Konnte sie dieser Anblick wirklich beruhigen? Wer waren diese Leute? Wollten sie wirklich das Beste für ihr Kind? Wie sollte Sabine diesen Menschen vertrauen, wo sie hier doch nur eine Fremde war?
Mit zitternden Knien erhob sie sich und setzte ihre eigene Suche fort.
Dämmerung brach herein und noch immer keine Spur von Annabel. Plötzlich ergriff ein naheliegender Gedanke von ihr Besitz: Was wäre, wenn Annabel zum Stall zurückgekehrt wäre und dort nach ihr suchte? Diese Vorstellung ließ einen Funken Hoffnung aufblitzen. Sofort wendete Sabine und stolperte den langen Weg zurück. Sie überquerte die Schienen und steuerte den Stall an. Aber ihre Hoffnung, dass Annabel dort auf sie wartete, löste sich schnell in Nichts auf.
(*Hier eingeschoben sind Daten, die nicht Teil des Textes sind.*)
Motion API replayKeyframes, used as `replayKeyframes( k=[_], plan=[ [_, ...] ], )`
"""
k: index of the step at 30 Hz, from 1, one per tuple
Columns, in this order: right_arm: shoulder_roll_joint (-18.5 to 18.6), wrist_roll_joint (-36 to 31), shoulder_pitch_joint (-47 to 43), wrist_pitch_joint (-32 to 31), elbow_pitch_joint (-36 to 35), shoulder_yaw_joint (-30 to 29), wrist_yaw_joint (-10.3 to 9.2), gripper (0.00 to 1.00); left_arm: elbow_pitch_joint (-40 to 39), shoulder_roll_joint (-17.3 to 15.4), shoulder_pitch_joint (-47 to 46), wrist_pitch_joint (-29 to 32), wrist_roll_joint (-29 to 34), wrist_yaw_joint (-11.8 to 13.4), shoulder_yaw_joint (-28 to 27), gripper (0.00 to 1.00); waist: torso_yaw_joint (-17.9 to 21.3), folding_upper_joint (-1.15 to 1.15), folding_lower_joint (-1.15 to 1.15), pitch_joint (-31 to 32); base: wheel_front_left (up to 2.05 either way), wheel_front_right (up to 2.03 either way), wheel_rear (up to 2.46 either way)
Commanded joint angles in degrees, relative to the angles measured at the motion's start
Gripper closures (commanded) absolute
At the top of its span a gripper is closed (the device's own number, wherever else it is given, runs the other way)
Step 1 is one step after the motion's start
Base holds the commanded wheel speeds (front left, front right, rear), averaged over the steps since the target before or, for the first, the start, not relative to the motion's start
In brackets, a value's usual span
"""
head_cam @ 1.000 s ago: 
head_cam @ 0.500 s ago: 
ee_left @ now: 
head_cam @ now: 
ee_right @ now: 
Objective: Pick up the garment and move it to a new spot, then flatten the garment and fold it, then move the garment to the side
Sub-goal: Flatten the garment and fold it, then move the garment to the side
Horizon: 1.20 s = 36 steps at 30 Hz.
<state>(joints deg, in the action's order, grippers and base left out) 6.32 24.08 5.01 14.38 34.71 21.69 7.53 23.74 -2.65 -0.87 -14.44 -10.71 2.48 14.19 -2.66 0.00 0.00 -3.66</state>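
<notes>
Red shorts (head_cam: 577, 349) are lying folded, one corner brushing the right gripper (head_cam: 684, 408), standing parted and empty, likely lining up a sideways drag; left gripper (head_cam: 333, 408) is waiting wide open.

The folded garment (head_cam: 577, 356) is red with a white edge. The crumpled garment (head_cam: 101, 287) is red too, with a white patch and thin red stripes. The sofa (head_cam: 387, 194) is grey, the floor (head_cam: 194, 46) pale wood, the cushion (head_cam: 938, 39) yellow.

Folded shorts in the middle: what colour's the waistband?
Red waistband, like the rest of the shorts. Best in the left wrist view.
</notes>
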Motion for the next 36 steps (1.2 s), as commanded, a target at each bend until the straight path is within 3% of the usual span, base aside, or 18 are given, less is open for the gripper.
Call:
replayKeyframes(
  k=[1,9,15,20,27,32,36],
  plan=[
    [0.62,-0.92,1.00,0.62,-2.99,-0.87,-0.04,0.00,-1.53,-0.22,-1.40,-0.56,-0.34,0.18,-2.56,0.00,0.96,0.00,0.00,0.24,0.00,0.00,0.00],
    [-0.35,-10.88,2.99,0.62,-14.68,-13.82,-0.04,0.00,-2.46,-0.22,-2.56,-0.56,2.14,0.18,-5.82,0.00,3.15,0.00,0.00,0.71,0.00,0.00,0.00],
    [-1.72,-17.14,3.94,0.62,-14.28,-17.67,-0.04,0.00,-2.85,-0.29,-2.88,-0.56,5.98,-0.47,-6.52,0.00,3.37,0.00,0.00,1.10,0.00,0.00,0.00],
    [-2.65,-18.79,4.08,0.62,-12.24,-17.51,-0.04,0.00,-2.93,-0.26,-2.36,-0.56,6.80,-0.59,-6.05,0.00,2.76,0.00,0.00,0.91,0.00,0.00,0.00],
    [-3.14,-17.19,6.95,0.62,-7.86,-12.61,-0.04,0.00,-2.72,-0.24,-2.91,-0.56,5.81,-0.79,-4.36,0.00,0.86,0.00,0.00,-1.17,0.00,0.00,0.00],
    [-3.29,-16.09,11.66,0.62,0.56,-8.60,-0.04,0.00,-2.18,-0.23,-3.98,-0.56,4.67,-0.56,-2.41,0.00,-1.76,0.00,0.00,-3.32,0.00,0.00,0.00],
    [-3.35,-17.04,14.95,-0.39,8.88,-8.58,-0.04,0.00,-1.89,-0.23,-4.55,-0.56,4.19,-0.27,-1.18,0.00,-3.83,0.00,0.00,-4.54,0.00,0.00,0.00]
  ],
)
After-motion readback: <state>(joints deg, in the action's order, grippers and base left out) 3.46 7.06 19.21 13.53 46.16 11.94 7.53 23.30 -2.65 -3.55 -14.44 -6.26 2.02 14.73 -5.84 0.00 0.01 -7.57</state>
Keine Menschenseele hielt sich dort auf. Nur die Pferde, deren Kaugeräusche den Stall erfüllten.
Blieb noch die Hoffnung, dass sie in das Haus Nummer zwölf in der Rue de la Gare zurückgekehrt war. Sie passierte eine große Ruine. Der Anblick dieses baufälligen Gemäuers ließ sie innehalten. Die morsche Holztür war nur angelehnt, also kein Hindernis, um dort hineinzugelangen. Sie zog sie einen Spaltbreit auf und quetschte sich hindurch. Vor ihren Augen war nur ein brüchiger Boden übersät mit Unrat zu sehen. Links von ihr lehnte eine Leiter an der Wand, die auf eine Zwischenetage führte. Sabine stieg hoch und rief mehrmals Annabels Namen. Aber dort war sie nicht.